Reverse Mortgage Industry Needs Housing to Bottom, Fiserv Says Not Yet

image Lately, I’ve been thinking more about what needs to happen for reverse mortgage volume to grow and while I’m not sure there is any “silver bullet”, housing values bottoming out is pretty close.

Principal limits have been cut and without housing values stabilizing, seeing record growth in 2010 is going to be a challenge.

Unfortunately, a new forecast of real estate prices from Fiserv estimates that home values will drop in 342 out of 381 markets during the next year. Overall, the national median home price is predicted to drop 11.3% by June 30, 2010, with some stabilization for the following year with prices rising 3.6%.

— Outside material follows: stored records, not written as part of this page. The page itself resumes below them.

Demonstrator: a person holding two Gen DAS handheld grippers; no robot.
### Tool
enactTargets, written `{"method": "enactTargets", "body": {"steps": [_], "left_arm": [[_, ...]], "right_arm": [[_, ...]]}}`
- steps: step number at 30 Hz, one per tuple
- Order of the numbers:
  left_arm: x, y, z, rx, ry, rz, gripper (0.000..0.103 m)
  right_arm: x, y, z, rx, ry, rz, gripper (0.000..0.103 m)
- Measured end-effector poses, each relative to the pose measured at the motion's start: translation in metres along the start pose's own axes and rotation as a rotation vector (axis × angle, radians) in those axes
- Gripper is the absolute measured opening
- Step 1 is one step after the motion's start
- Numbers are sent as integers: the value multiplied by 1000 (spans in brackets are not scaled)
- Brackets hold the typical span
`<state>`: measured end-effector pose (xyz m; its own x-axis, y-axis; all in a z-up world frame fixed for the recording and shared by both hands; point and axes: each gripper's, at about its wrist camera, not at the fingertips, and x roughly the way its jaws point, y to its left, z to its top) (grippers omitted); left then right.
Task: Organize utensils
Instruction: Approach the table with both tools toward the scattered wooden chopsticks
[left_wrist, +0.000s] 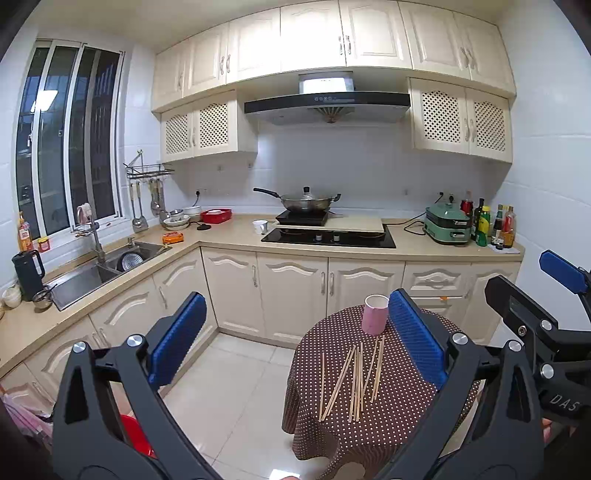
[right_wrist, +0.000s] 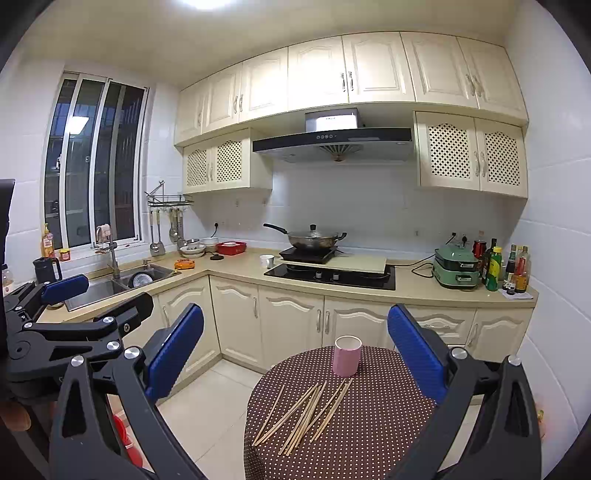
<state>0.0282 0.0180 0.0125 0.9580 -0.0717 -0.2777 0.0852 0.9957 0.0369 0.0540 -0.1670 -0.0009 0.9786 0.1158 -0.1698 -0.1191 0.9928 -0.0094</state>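
Several wooden chopsticks (left_wrist: 354, 380) (right_wrist: 310, 410) lie scattered on a small round table (left_wrist: 373, 432) (right_wrist: 373, 439) covered with a brown dotted cloth. A pink cup (left_wrist: 375, 314) (right_wrist: 346, 355) stands upright at the table's far edge, just beyond the chopsticks. My left gripper (left_wrist: 297, 339) hovers open before the table's left side, nothing between its blue pads. My right gripper (right_wrist: 295, 352) is open too, held short of the table with nothing between its pads. Each gripper shows in the other's view, the right gripper (left_wrist: 535, 291) at the right edge and the left gripper (right_wrist: 96, 299) at the left.
Cream cabinets and a counter (left_wrist: 229, 236) run behind the table, with a sink (left_wrist: 110, 266) at left, a wok (left_wrist: 306, 201) on the hob, a green cooker (left_wrist: 448, 225) and bottles (left_wrist: 495, 225) at right. A red bucket (left_wrist: 136, 435) stands on the tiled floor at left.
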Motion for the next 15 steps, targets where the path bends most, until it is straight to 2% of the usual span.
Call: {"method": "enactTargets", "body": {"steps": [15], "left_arm": [[11,11,4,0,-11,-23,97]], "right_arm": [[4,13,1,2,-11,-27,96]]}}
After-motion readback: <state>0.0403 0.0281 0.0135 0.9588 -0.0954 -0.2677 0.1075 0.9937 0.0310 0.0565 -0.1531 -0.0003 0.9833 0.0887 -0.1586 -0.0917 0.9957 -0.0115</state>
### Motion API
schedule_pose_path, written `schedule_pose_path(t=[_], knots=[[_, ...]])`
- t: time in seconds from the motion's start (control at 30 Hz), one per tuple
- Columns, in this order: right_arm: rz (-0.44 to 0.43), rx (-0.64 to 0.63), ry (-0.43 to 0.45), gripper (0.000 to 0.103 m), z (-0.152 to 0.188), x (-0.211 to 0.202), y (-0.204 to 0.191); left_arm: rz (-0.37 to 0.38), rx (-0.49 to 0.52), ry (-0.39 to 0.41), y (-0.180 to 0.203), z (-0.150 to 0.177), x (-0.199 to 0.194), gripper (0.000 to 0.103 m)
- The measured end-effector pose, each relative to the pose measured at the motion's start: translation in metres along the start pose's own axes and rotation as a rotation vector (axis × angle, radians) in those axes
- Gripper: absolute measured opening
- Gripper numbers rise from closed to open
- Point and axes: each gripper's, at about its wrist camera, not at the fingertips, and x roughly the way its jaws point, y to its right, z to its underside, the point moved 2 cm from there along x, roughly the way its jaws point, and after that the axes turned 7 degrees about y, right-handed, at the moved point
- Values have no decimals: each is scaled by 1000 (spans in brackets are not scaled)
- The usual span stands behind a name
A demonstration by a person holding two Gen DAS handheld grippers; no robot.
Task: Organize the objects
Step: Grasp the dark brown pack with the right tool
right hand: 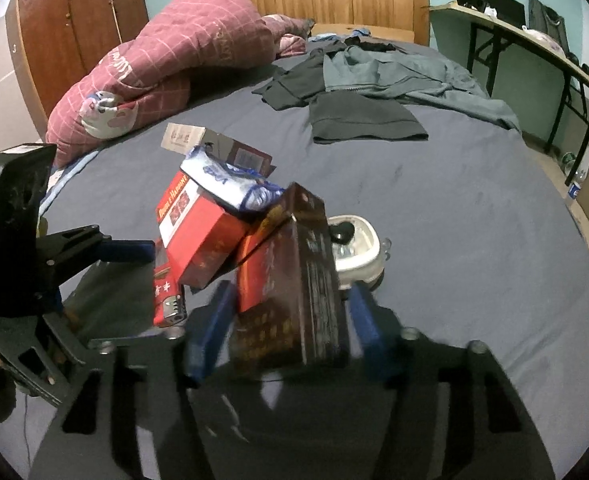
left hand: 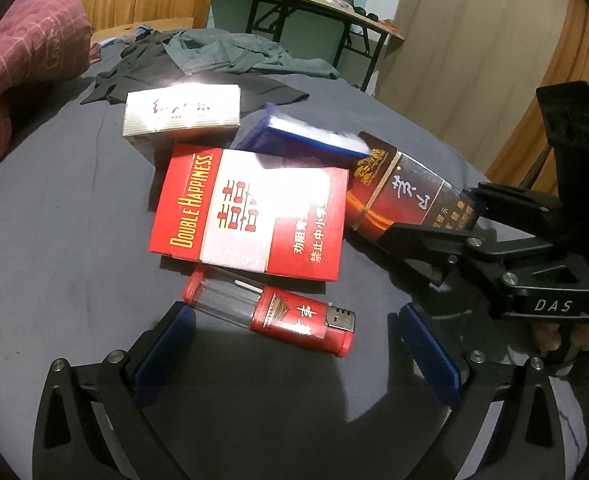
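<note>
Dark-brown cigarette pack [right hand: 294, 280] sits between the blue pads [right hand: 210, 332] of the right gripper [right hand: 286, 332], which appear clamped on its sides; motion blur softens the contact, and the pack's near end is hidden by the gripper body. Its far end leans against the red Double Happiness pack [left hand: 250, 212]. A blue-and-white packet [right hand: 234, 184] lies on top of both; its print cannot be read. A red lighter [left hand: 270, 316] lies just in front of the red pack, inside the spread, released fingers of the left gripper [left hand: 294, 344], untouched. A white pack [left hand: 182, 112] lies farther off on the grey bedsheet [left hand: 54, 264]. A white dish [right hand: 358, 248] is partly hidden behind the dark pack.
</note>
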Motion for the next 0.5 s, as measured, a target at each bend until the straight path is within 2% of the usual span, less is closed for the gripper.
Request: schedule_pose_path(t=[0.03, 0.1, 0.23, 0.4, 0.5], knots=[[-6, -3, 0, 44, 0, 0, -1, -5, 0, 2, 0, 0, 0, 98], [-7, -11, -7, 25, 1, 1, -2, -17, -5, 9, -3, 0, -1, 93], [-6, -27, -3, 24, 1, 1, -5, -20, -40, 24, -12, -1, -3, 80], [-13, -15, 10, 24, 0, -2, -3, -23, -57, 33, -21, -2, -3, 72], [-12, -16, 12, 24, 0, -2, -3, -32, -70, 39, -23, 0, -5, 62]])
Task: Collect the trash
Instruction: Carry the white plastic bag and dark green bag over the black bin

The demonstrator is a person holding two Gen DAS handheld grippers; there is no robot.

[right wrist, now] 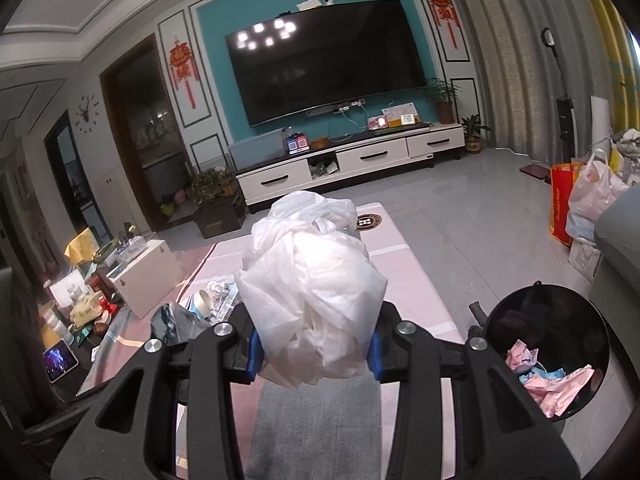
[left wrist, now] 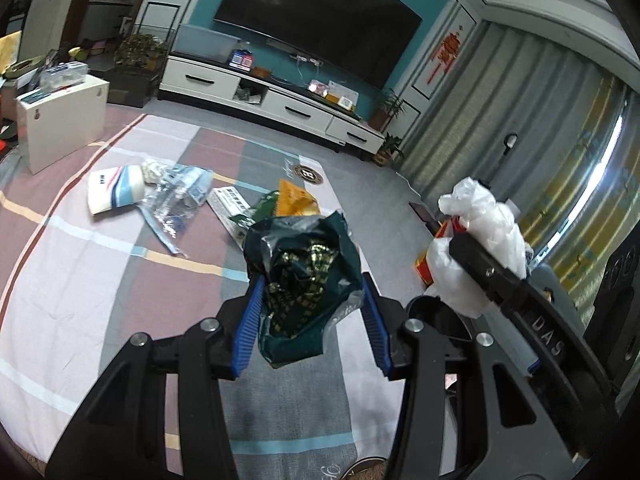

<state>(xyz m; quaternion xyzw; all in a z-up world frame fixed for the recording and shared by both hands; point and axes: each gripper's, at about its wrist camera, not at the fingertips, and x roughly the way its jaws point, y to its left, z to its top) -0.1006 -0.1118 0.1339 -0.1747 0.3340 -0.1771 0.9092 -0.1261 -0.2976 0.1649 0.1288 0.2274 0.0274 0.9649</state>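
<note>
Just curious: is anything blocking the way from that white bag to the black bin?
Nothing visible does. The right gripper holds the white bag above the cloth; the open bin, with pink wrappers inside, sits to its right.

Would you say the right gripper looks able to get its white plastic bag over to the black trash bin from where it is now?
Probably yes. The right gripper is shut on the white plastic bag, and the black trash bin stands open-topped just to its right, beside the covered surface, with nothing visible between them.
</note>
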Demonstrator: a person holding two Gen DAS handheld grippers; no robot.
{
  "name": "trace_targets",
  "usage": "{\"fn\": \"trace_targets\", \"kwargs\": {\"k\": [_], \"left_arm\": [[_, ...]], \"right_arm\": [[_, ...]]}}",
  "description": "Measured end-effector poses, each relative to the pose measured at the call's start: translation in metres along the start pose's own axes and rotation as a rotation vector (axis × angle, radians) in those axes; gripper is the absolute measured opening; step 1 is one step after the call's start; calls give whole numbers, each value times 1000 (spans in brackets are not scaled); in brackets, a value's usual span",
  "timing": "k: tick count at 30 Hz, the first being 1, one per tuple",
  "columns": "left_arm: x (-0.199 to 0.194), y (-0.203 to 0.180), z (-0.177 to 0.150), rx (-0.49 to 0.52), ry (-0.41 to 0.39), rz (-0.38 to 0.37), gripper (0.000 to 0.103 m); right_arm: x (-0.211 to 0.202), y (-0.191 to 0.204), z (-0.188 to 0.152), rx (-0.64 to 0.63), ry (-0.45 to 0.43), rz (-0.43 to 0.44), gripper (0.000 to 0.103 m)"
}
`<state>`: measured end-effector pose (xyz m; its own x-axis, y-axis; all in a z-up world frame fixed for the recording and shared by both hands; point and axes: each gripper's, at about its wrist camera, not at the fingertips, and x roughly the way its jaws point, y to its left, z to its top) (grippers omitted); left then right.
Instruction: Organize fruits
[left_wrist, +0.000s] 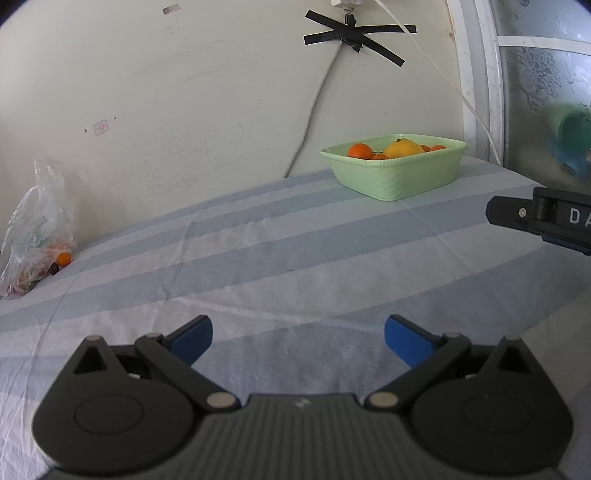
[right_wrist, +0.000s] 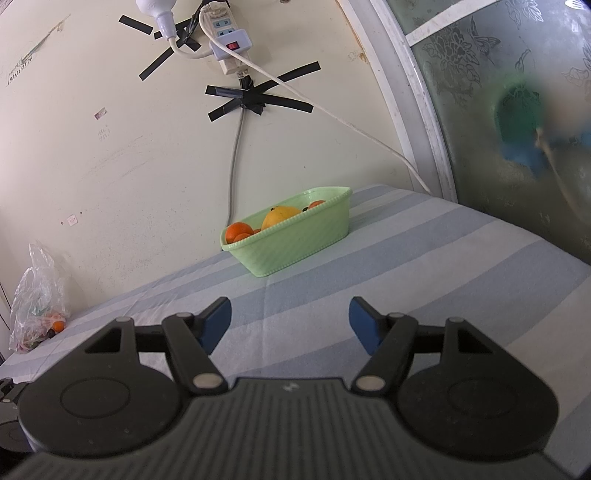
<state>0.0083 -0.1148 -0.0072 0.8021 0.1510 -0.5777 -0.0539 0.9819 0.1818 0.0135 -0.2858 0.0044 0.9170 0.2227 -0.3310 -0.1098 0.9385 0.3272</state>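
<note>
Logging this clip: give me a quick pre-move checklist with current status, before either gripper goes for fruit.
1. Left gripper open, empty: ok.
2. Right gripper open, empty: ok.
3. Basket upright on the table, fruit inside: ok.
4. Bag with fruit by the wall, within view: ok.
5. Cloth between grippers and basket bare: ok.
6. Bag mouth open for a grasp: cannot tell.
</note>
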Motion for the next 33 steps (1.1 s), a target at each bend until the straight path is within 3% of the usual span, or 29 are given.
{"fn": "trace_targets", "kwargs": {"k": [25, 33], "left_arm": [[-2, 2, 2, -11, 12, -38, 103], [-7, 6, 3, -37, -17, -88, 103]], "right_arm": [[0, 0, -1, 1, -1, 1, 73], [0, 0, -1, 1, 0, 2, 73]]}}
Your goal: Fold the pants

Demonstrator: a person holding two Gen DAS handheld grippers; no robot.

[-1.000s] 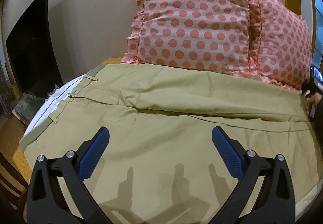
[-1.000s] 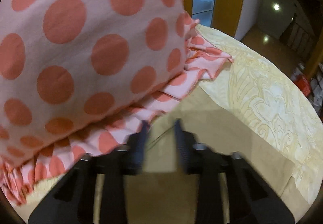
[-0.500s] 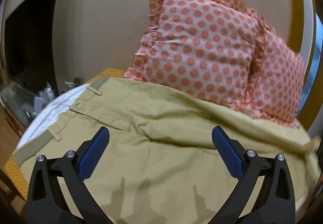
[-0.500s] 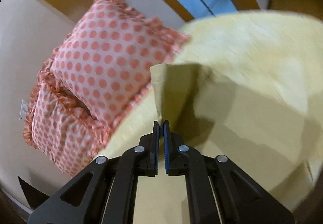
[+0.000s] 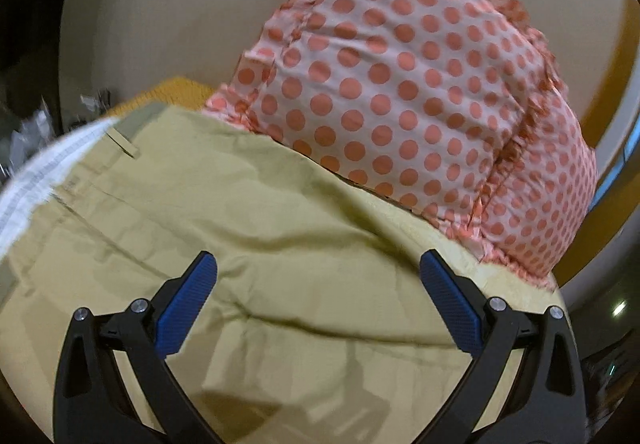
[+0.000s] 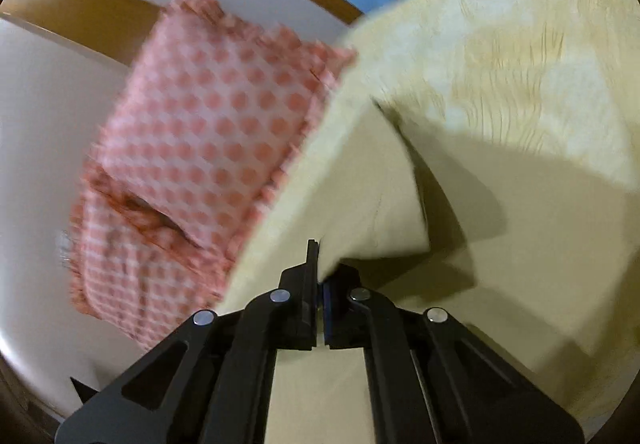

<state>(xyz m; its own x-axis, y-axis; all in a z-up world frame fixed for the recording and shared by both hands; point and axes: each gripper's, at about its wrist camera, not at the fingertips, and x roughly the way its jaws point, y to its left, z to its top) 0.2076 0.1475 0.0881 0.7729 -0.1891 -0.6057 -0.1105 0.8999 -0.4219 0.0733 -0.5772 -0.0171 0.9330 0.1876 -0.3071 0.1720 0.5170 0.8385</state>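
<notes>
Khaki pants (image 5: 280,236) now rise by the leg end pinched in the right gripper (image 6: 320,276), lifted since 1 second ago beside the polka-dot pillow (image 5: 400,92), while the left gripper (image 5: 318,300) hovers wide open, empty, above the thigh cloth spread between its jaws, so folding has begun.

The left claw (image 5: 318,308) stands wide apart, its blue-padded fingers (image 5: 186,310) spread and touching nothing between them. The right claw (image 6: 320,276) is pinched together, its fingers clamped on a fold of pants (image 6: 372,196) cloth lifted just ahead of the tips.
</notes>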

Mark Zandi, chief economist with Moody’s, agreed with Fiserv’s current assessments and told CNNMoney that, "I think more price declines are coming because the foreclosure crisis is not over," he said.

In fact, those areas with high concentrations of foreclosure sales will experience the steepest drops, according to Fiserv. Miami, for example, is expected to be the biggest loser. Prices are forecast to plunge 29.9% by next June — after having already fallen a whopping 48% during the past three years.

If Fiserv’s forecast holds, Miami real median home price will tumble to $142,000 by June 2011.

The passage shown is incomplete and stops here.